---------- DATA TO EXAMINE
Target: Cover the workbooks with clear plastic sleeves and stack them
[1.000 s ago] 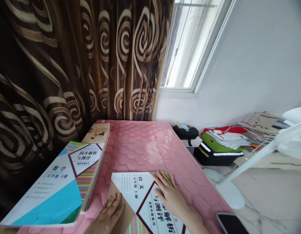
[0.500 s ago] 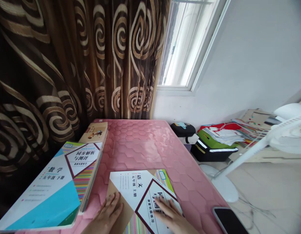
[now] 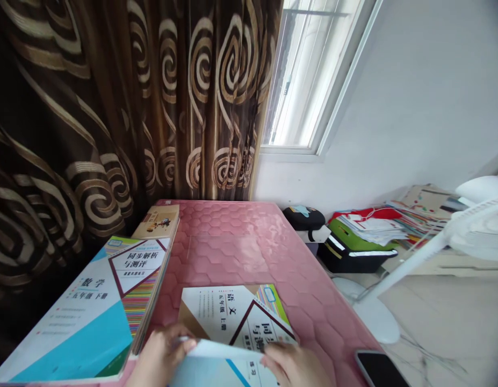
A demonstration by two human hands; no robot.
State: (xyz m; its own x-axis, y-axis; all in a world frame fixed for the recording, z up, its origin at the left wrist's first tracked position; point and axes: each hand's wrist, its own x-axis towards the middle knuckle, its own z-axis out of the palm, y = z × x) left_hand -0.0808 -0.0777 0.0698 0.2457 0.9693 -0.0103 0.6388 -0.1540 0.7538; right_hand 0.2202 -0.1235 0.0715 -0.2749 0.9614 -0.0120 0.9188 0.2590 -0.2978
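Observation:
A workbook [image 3: 208, 301] with a white and brown cover lies flat on the pink table, its far half in view. Over its near half is a white and light-blue sheet or booklet [image 3: 216, 368], tilted, with its lower part cut off by the frame. My left hand [image 3: 162, 352] pinches its upper left corner. At its right edge my right hand [image 3: 295, 365] has its fingers closed, partly over the workbook's cover. To the left a pile of books rests on the table, topped by a math workbook [image 3: 83, 322] with a white and blue cover.
The pink table [image 3: 224, 247] has a hexagon pattern. A phone [image 3: 380, 368] lies at its right edge. Beyond that side stand a white fan [image 3: 413, 269], a black and green box [image 3: 353, 250] with papers, and a black case [image 3: 304, 217]. A brown curtain [image 3: 192, 107] hangs behind.
Both hands lay flat on the workbook earlier. Now they hold a white and light-blue sheet or booklet above its near half. The right hand has come nearer to me.

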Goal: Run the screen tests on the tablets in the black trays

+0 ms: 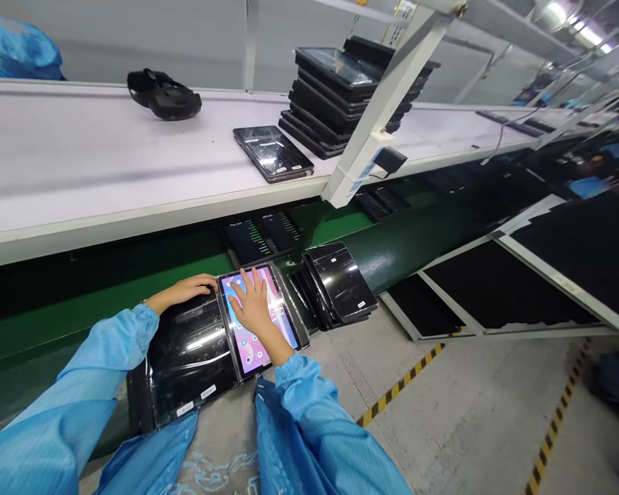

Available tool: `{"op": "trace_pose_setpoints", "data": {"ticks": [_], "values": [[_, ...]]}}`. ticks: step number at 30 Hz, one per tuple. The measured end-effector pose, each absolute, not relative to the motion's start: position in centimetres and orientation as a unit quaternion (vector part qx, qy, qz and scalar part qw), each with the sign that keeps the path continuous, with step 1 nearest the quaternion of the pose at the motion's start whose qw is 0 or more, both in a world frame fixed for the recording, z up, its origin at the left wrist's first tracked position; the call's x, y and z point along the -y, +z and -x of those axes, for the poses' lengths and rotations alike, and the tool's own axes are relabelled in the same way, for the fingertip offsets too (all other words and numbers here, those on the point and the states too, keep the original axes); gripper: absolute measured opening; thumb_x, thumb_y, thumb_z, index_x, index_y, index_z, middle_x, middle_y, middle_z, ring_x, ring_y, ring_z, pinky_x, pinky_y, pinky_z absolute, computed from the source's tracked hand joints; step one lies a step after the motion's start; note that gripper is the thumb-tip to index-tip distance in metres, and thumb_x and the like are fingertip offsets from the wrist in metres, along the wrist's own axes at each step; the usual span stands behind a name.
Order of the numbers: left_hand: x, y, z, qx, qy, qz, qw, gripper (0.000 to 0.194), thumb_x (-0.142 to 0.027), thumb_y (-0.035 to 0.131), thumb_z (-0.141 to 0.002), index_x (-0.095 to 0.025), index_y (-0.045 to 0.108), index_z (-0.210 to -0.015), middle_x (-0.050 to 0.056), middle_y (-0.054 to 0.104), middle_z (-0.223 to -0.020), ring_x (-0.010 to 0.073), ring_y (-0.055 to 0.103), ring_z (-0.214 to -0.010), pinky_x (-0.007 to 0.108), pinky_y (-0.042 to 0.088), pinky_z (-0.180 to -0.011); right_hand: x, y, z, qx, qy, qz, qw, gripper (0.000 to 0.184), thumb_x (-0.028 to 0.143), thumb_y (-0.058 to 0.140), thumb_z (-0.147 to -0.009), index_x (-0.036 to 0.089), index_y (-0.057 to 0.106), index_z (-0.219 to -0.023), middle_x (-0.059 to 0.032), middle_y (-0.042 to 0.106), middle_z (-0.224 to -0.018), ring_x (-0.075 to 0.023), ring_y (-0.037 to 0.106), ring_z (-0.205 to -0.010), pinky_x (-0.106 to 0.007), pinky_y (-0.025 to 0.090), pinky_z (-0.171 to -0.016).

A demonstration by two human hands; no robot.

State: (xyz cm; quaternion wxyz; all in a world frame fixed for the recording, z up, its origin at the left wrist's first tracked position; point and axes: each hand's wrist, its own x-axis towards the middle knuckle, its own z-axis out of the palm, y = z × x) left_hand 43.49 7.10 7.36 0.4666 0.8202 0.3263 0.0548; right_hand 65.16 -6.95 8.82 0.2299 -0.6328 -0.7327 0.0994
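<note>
A tablet point(258, 347) with a lit pink and blue home screen lies at the near edge of the green surface, angled toward me. My right hand point(252, 306) is spread over its screen, fingers apart and holding nothing. Left of it lies a dark glossy tablet-sized panel point(190, 350) with white labels on its near edge, seemingly under clear film. My left hand point(190, 289) rests at that panel's far edge, beside the lit tablet's corner, fingers stretched out. To the right leans a stack of black panels point(340, 282).
Dark screens with green marks point(250, 240) lie beneath the white shelf point(108, 158). On the shelf are a black headset-like object point(168, 96), thin tablets point(273, 151) and a tall stack of black trays point(330, 103). A white post point(376, 130) stands right. Striped tape point(402, 385) marks the floor.
</note>
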Motion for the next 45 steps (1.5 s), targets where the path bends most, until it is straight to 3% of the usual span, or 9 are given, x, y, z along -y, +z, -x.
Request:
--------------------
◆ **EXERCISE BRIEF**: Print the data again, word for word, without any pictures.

◆ **RESPONSE TO THIS EXERCISE**:
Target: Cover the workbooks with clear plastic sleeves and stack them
[1.000 s ago] 
[0.500 s ago] 
[now] 
A demonstration by two human hands; no robot.
State: (xyz m; its own x-axis, y-axis; all in a world frame fixed for the recording, z up, its origin at the left wrist's first tracked position; point and axes: each hand's wrist, its own x-axis towards the middle knuckle, its own z-axis out of the palm, y = z × x) left_hand -0.0808 -0.0777 0.0698 0.2457 0.9693 -0.0103 0.6388 -0.1540 0.7538; right_hand 0.2202 -0.1235 0.0715 -0.2749 0.9614 -0.0120 0.9188 0.2590 -0.2978
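Observation:
A workbook [image 3: 208, 301] with a white and brown cover lies flat on the pink table, its far half in view. Over its near half is a white and light-blue sheet or booklet [image 3: 216, 368], tilted, with its lower part cut off by the frame. My left hand [image 3: 162, 352] pinches its upper left corner. At its right edge my right hand [image 3: 295, 365] has its fingers closed, partly over the workbook's cover. To the left a pile of books rests on the table, topped by a math workbook [image 3: 83, 322] with a white and blue cover.
The pink table [image 3: 224, 247] has a hexagon pattern. A phone [image 3: 380, 368] lies at its right edge. Beyond that side stand a white fan [image 3: 413, 269], a black and green box [image 3: 353, 250] with papers, and a black case [image 3: 304, 217]. A brown curtain [image 3: 192, 107] hangs behind.
Both hands lay flat on the workbook earlier. Now they hold a white and light-blue sheet or booklet above its near half. The right hand has come nearer to me.
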
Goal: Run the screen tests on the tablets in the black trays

+0 ms: 

Available tool: `{"op": "trace_pose_setpoints", "data": {"ticks": [_], "values": [[_, ...]]}}`. ticks: step number at 30 Hz, one per tuple. The measured end-effector pose, each absolute, not relative to the motion's start: position in centimetres and orientation as a unit quaternion (vector part qx, qy, qz and scalar part qw), each with the sign that keeps the path continuous, with step 1 nearest the quaternion of the pose at the motion's start whose qw is 0 or more, both in a world frame fixed for the recording, z up, its origin at the left wrist's first tracked position; the call's x, y and z point along the -y, +z and -x of those axes, for the poses' lengths and rotations alike, and the tool's own axes are relabelled in the same way, for the fingertip offsets too (all other words and numbers here, those on the point and the states too, keep the original axes); gripper: absolute measured opening; thumb_x, thumb_y, thumb_z, index_x, index_y, index_z, middle_x, middle_y, middle_z, ring_x, ring_y, ring_z, pinky_x, pinky_y, pinky_z absolute, computed from the source's tracked hand joints; step one lies a step after the motion's start; note that gripper is the thumb-tip to index-tip distance in metres, and thumb_x and the like are fingertip offsets from the wrist in metres, along the wrist's own axes at each step; the usual span stands behind a name.
Order of the numbers: left_hand: x, y, z, qx, qy, qz, qw, gripper (0.000 to 0.194), thumb_x (-0.142 to 0.027), thumb_y (-0.035 to 0.131), thumb_z (-0.141 to 0.002), index_x (-0.095 to 0.025), index_y (-0.045 to 0.108), index_z (-0.210 to -0.015), middle_x (-0.050 to 0.056), middle_y (-0.054 to 0.104), middle_z (-0.223 to -0.020), ring_x (-0.010 to 0.073), ring_y (-0.055 to 0.103), ring_z (-0.214 to -0.010), pinky_x (-0.007 to 0.108), pinky_y (-0.042 to 0.088), pinky_z (-0.180 to -0.011); right_hand: x, y, z, qx, qy, qz, qw, gripper (0.000 to 0.184), thumb_x (-0.028 to 0.143), thumb_y (-0.058 to 0.140), thumb_z (-0.147 to -0.009), index_x (-0.036 to 0.089), index_y (-0.057 to 0.106), index_z (-0.219 to -0.023), middle_x (-0.059 to 0.032), middle_y (-0.042 to 0.106), middle_z (-0.224 to -0.018), ring_x (-0.075 to 0.023), ring_y (-0.037 to 0.106), ring_z (-0.205 to -0.010), pinky_x (-0.106 to 0.007), pinky_y (-0.025 to 0.090), pinky_z (-0.171 to -0.016).

A demonstration by two human hands; no robot.

State: (xyz cm; quaternion wxyz; all in a world frame fixed for the recording, z up, its origin at the left wrist's first tracked position; point and axes: each hand's wrist, its own x-axis towards the middle knuckle, its own z-axis out of the palm, y = z × x) left_hand 43.49 7.10 7.36 0.4666 0.8202 0.3263 0.0548; right_hand 65.16 -6.95 8.82 0.2299 -0.6328 -0.7327 0.0994
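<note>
A tablet point(258, 347) with a lit pink and blue home screen lies at the near edge of the green surface, angled toward me. My right hand point(252, 306) is spread over its screen, fingers apart and holding nothing. Left of it lies a dark glossy tablet-sized panel point(190, 350) with white labels on its near edge, seemingly under clear film. My left hand point(190, 289) rests at that panel's far edge, beside the lit tablet's corner, fingers stretched out. To the right leans a stack of black panels point(340, 282).
Dark screens with green marks point(250, 240) lie beneath the white shelf point(108, 158). On the shelf are a black headset-like object point(168, 96), thin tablets point(273, 151) and a tall stack of black trays point(330, 103). A white post point(376, 130) stands right. Striped tape point(402, 385) marks the floor.
</note>
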Motion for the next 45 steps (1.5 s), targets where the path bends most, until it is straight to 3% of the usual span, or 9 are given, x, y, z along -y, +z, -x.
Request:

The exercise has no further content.